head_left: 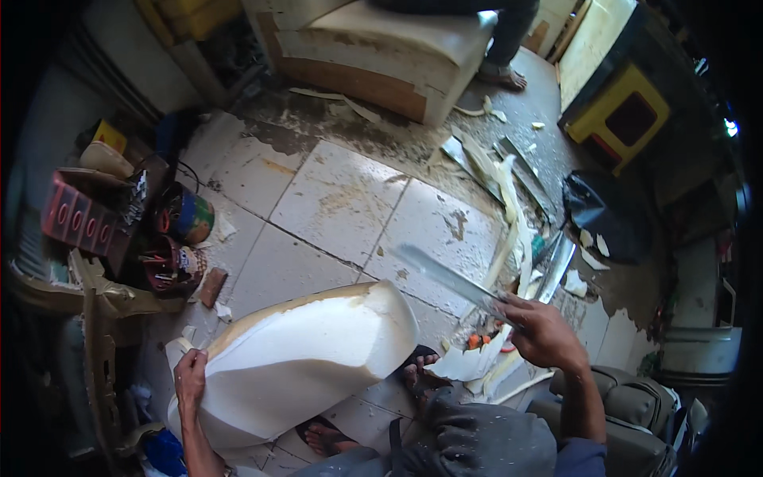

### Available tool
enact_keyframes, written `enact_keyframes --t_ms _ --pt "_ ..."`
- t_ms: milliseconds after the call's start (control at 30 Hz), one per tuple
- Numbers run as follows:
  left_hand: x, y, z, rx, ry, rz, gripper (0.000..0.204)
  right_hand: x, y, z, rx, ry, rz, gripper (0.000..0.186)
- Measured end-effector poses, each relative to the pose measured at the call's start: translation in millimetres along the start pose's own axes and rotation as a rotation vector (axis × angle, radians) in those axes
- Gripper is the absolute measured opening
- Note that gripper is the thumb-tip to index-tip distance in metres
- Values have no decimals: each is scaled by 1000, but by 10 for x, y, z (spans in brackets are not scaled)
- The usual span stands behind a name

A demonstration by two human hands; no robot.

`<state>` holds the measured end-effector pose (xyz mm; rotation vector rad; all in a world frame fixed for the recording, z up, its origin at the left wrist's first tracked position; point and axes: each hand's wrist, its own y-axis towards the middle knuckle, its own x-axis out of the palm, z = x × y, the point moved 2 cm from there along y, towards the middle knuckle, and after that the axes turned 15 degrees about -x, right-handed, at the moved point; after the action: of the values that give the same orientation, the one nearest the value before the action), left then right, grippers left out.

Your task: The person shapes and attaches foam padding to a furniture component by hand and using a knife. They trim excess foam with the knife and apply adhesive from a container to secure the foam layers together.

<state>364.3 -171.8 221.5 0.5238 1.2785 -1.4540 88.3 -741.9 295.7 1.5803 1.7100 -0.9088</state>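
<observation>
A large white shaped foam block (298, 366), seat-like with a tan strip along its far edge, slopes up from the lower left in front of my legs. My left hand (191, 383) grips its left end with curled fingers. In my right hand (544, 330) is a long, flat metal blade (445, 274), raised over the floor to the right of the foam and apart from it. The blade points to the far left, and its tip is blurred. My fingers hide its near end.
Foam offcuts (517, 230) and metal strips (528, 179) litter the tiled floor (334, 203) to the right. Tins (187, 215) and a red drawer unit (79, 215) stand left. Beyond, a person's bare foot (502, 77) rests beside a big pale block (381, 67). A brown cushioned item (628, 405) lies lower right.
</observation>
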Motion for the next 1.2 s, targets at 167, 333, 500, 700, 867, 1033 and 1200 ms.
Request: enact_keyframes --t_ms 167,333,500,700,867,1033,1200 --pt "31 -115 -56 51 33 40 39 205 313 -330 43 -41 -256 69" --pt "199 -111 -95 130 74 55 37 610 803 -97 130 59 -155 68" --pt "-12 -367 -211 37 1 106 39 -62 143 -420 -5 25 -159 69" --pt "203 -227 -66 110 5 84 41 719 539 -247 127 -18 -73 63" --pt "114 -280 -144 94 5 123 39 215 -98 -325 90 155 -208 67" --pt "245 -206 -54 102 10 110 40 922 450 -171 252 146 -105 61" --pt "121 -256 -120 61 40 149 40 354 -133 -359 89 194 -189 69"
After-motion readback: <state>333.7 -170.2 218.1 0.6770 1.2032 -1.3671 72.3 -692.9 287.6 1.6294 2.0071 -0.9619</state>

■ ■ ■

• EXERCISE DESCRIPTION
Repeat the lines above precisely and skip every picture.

• SOLVED EXERCISE
head_left: 

### Available tool
enact_keyframes, written `enact_keyframes --t_ms _ --pt "_ ..."`
- t_ms: milliseconds after the call's start (control at 30 Hz), one per tuple
- Numbers run as follows:
  left_hand: x, y, z, rx, ry, rz, gripper (0.000..0.204)
  right_hand: x, y, z, rx, ry, rz, gripper (0.000..0.186)
- Measured end-effector poses, each relative to the pose measured at the call's start: translation in millimetres along the start pose's own axes and rotation as a rotation vector (axis × angle, radians) in those axes
- Gripper is the absolute measured opening
- Note that gripper is the thumb-tip to index-tip distance in metres
- Values have no decimals: each is scaled by 1000, but by 10 for x, y, z (spans in brackets are not scaled)
- The usual span stands behind a name

A demonstration by two human hands; no robot.

`<state>` holds the measured end-effector pose (xyz mm; rotation vector rad; all in a world frame fixed for the recording, z up, its origin at the left wrist's first tracked position; point and axes: each hand's wrist, its own y-axis towards the middle knuckle, its own x-axis out of the palm, z = x × y, the point moved 2 cm from there along y, towards the middle knuckle, and after that the axes turned 15 degrees about -x, right-handed, at the moved point; after the action: of the values that give the same orientation, the one nearest the value before the action), left then right, grippers left out.

Your task: The person shapes and attaches foam padding to a furniture component by hand and using a knife. They trim excess foam with the knife and apply adhesive from a container to secure the foam layers together.

<state>364.3 -171.8 221.5 0.5238 1.2785 -1.4540 88.3 -741.9 295.7 1.5803 1.7100 -0.9088</state>
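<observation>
A large white shaped foam block (298, 366), seat-like with a tan strip along its far edge, slopes up from the lower left in front of my legs. My left hand (191, 383) grips its left end with curled fingers. In my right hand (544, 330) is a long, flat metal blade (445, 274), raised over the floor to the right of the foam and apart from it. The blade points to the far left, and its tip is blurred. My fingers hide its near end.
Foam offcuts (517, 230) and metal strips (528, 179) litter the tiled floor (334, 203) to the right. Tins (187, 215) and a red drawer unit (79, 215) stand left. Beyond, a person's bare foot (502, 77) rests beside a big pale block (381, 67). A brown cushioned item (628, 405) lies lower right.
</observation>
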Motion for the next 1.2 s, targets at 167, 333, 500, 700, 867, 1033 and 1200 ms.
Request: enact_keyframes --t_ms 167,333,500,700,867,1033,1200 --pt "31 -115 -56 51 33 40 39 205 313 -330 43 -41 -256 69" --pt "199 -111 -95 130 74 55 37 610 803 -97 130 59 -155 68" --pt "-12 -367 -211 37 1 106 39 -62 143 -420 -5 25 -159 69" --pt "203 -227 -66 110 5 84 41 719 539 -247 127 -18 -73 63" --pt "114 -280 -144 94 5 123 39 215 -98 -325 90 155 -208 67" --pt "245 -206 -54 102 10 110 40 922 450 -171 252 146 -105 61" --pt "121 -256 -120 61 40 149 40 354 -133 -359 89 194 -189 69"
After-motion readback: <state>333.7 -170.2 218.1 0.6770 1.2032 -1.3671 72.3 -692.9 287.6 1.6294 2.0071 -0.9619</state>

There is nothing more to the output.